Lo scenografo Eugenio Caballero, premio Oscar, ha ricostruito la Roma messicana che è ancora vivida nella sua memoria. Nonostante le scene siano state girate per la maggior parte nei posti esatti della memoria, si doveva comunque ricreare un tempo e un’atmosfera che nella modernità non sarebbero stati possibili. Quindi si è ricostruita una nuova casa all’interno della casa stessa e sono stati utilizzati mobili e molti oggetti che realmente appartenevano alla famiglia del regista. Persino il cane è identico a quello che aveva lui, anche nei comportamenti.
Roma sarà distribuito in tutto il mondo sia nelle sale cinematografiche, sia su Netflix.
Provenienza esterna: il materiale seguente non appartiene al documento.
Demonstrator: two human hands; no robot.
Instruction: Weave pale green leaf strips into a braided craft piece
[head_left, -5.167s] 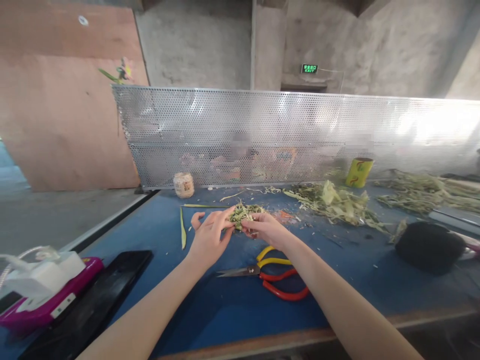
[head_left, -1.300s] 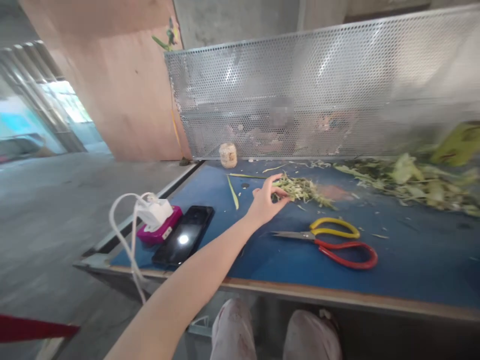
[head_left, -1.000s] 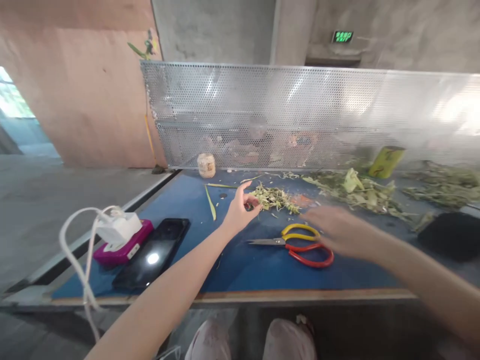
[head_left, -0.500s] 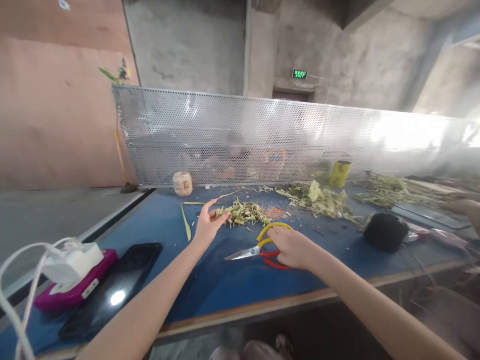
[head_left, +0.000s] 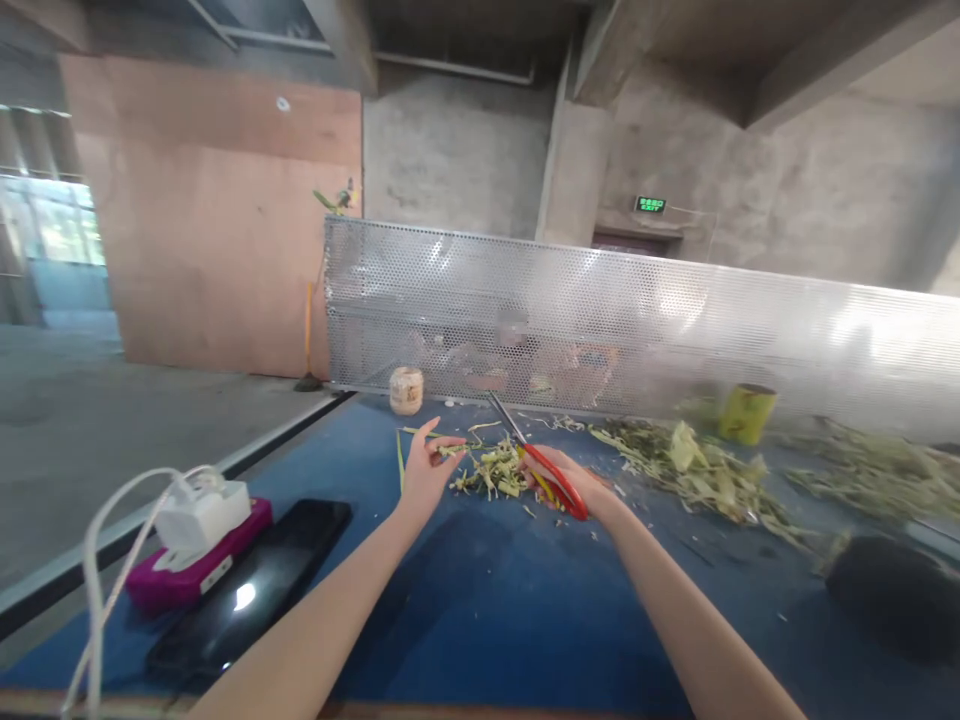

La condizione ideale sarebbe una sala con grande schermo, ma l’importante è che il film abbia un impatto che non si perda nel tempo. C’e’ bisogno di avere coscienza che questo film esista. Sono molto grado a Netflix che ci ha sostenuto.
Quello che ci lascia Roma è la sensazione di aver visto una storia universale. Una storia che racconta lo spaccato di vita di una donna che ama, che sta male, che lotta, che continua a rialzarsi dopo ogni caduta, la vita che tutti viviamo e potremo vivere, perché la verità è che tutti noi amiamo e soffriamo nella stessa maniera, i sentimenti e le passioni vanno al di là della classe sociale e del tempo.